When I did my job in civilian law enforcement, I had a handgun, a sawed off Remington 870 Chipmunk and an AR15 (NOT an M16). That was it.

Oh, I had a radio. You know, for when "seconds count, your backup will be here in minutes" kind of thing.

In the military, I knew that my teammates were trained as well as I was and would walk through Hell to drag me back to safety.

I was never quite that certain in law enforcement. I kept hearing, "Your job is to go home to your family every night." I ended up going in alone on most warrants. Why not, after all, I was single and one of those "psycho vets" the older cops would whisper about when your back was turned.
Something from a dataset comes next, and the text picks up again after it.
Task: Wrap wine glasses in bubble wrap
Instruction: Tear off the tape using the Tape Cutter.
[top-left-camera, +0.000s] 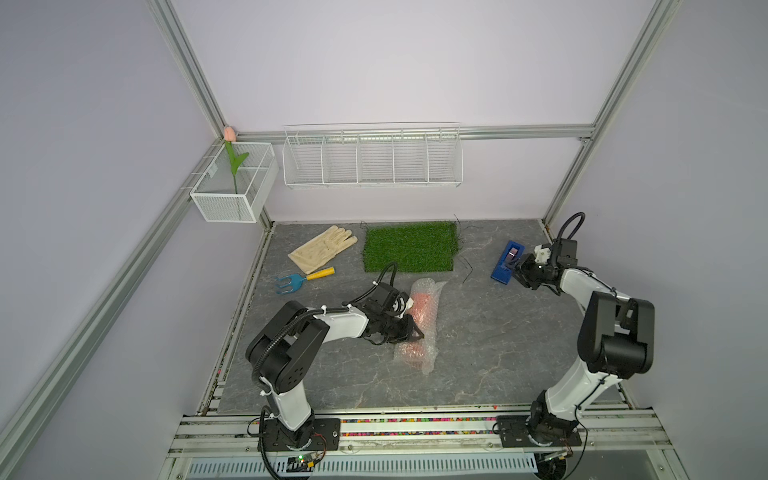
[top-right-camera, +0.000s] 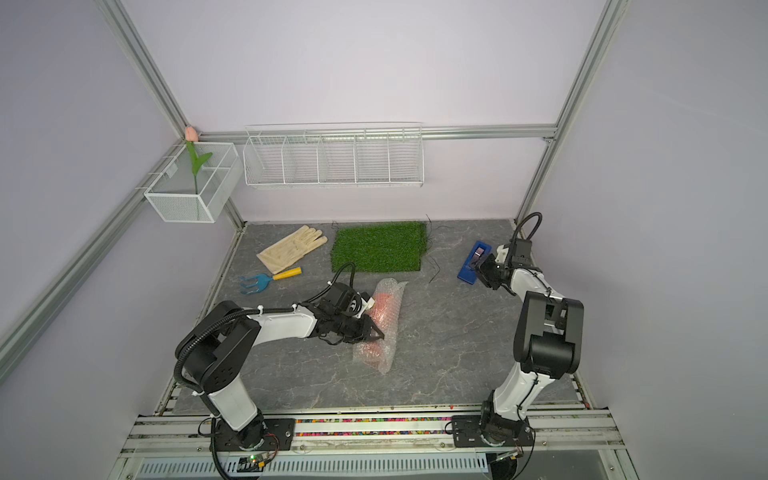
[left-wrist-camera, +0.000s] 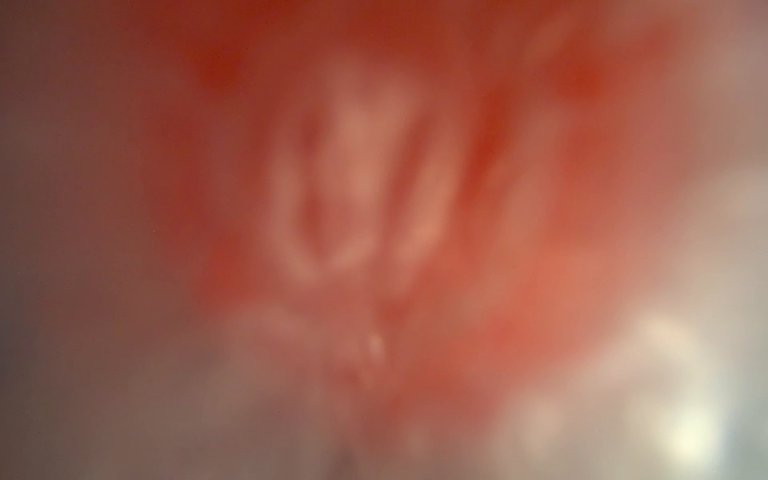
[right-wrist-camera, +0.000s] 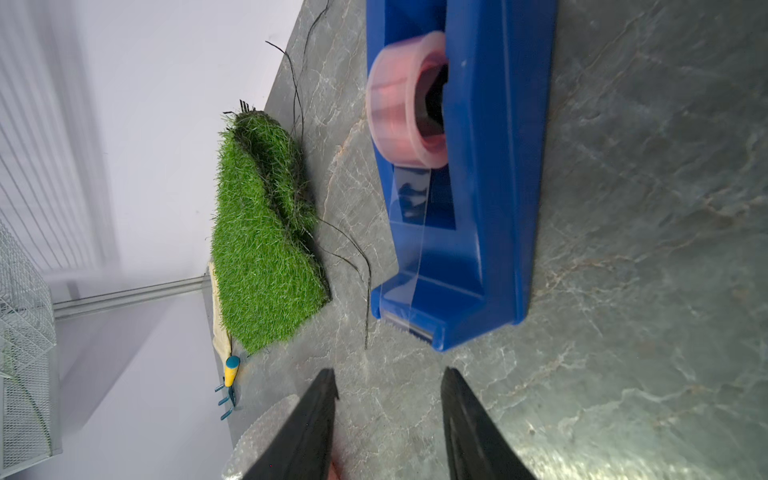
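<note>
The orange-red wine glass (top-left-camera: 422, 305) (top-right-camera: 384, 305) lies on its side on the grey table, rolled up inside the bubble wrap (top-left-camera: 424, 362) (top-right-camera: 383, 359). The bundle runs from near to far. My left gripper (top-left-camera: 415, 332) (top-right-camera: 374, 332) reaches in from the left and is shut on the bundle's middle. The left wrist view is only a blur of orange-red glass (left-wrist-camera: 478, 145) pressed close to the lens. My right gripper (top-left-camera: 517, 270) (top-right-camera: 482, 268) (right-wrist-camera: 388, 374) stands open and empty just short of the blue tape dispenser (top-left-camera: 505, 262) (top-right-camera: 473, 262) (right-wrist-camera: 490, 208).
A green grass mat (top-left-camera: 409, 247) (right-wrist-camera: 257, 249) lies behind the bundle. A cream glove (top-left-camera: 322, 249) and a blue-and-yellow hand rake (top-left-camera: 303, 279) lie at the back left. White wire baskets (top-left-camera: 372, 160) hang on the back wall.
</note>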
Those were the same cops who were perpetually sixty-pounds overweight, sweated through their annual dust-off-the-gun range qualifications, and loved getting every single freebie and perk they could squeeze out of civilians with their badges.

I couldn't take it anymore. I got out after Ruby Ridge. Sent my badge and credentials back to Maclean, Virginia via UPS overnight with a FUVM letter of resignation. Turned my firearms in to the ATF agents, left the car keys on our secretary's desk.

Those who can do The Job every day and still remember that it is the Constitution they serve and not the local treasury or budget committee have most veterans' unending respect and admiration--especially those of us who have done both.

Don't ever, ever sell yourself short for not having served. You're serving in a capacity today that many of us simply could not do.

In combat, you can see an end. Light at the end of the tunnel. Change. You know your rotation or your mission will end eventually, and you can rotate back home.

I never saw that light in law enforcement. Instead, I always saw one more warrant, one more fugitive, one more drug dealer, one more murderer, one more criminal that needed arresting.

And I saw the carnage those people left behind--right here in my own country.


Best regards,

--An Ordinary American

 
At Monday, June 06, 2011 10:46:00 PM, Blogger ASM826 said...

I clicked to say some of what Groundhog said, but he already said it and better than I would have. Any day, the next drunk, the next traffic stop, you're on duty and you don't get to know if or when you'll be called upon.

Semper Fi,
ASM826

 
At Friday, June 10, 2011 5:59:00 AM, Blogger Carteach0 said...

When I was 18 I made that choice..... service, or married with a job. I chose married. Hindsight showed me it wasn't necessarily the best choice. Sometimes I regret not serving, although I doubt I would have made a good soldier. Mostly, I regret missing the 'service to my country' part of the equation.

Now I am a teacher, and I help Shepard 50 young Americans a year from a sheltered existence into life. Is this morally the same as being a soldier? No, it's not. But... it is service, and it's one so very, very few will do.

I'm satisfied, and can hold my head up in any crowd I'm in.

Still.... I feel a debt to our people who serve, and honor them for their choice.

Last week, my son told me he's joining the Marines. He's 22, doesn't need to ask my blessing, and is already half way to boarding the bus to the island.
I suspect he was afraid I wouldn't approve of his choice.....

He was wrong. I worry for him, as I KNOW he will go towards the danger, not away..... but I am so proud of him I could bust.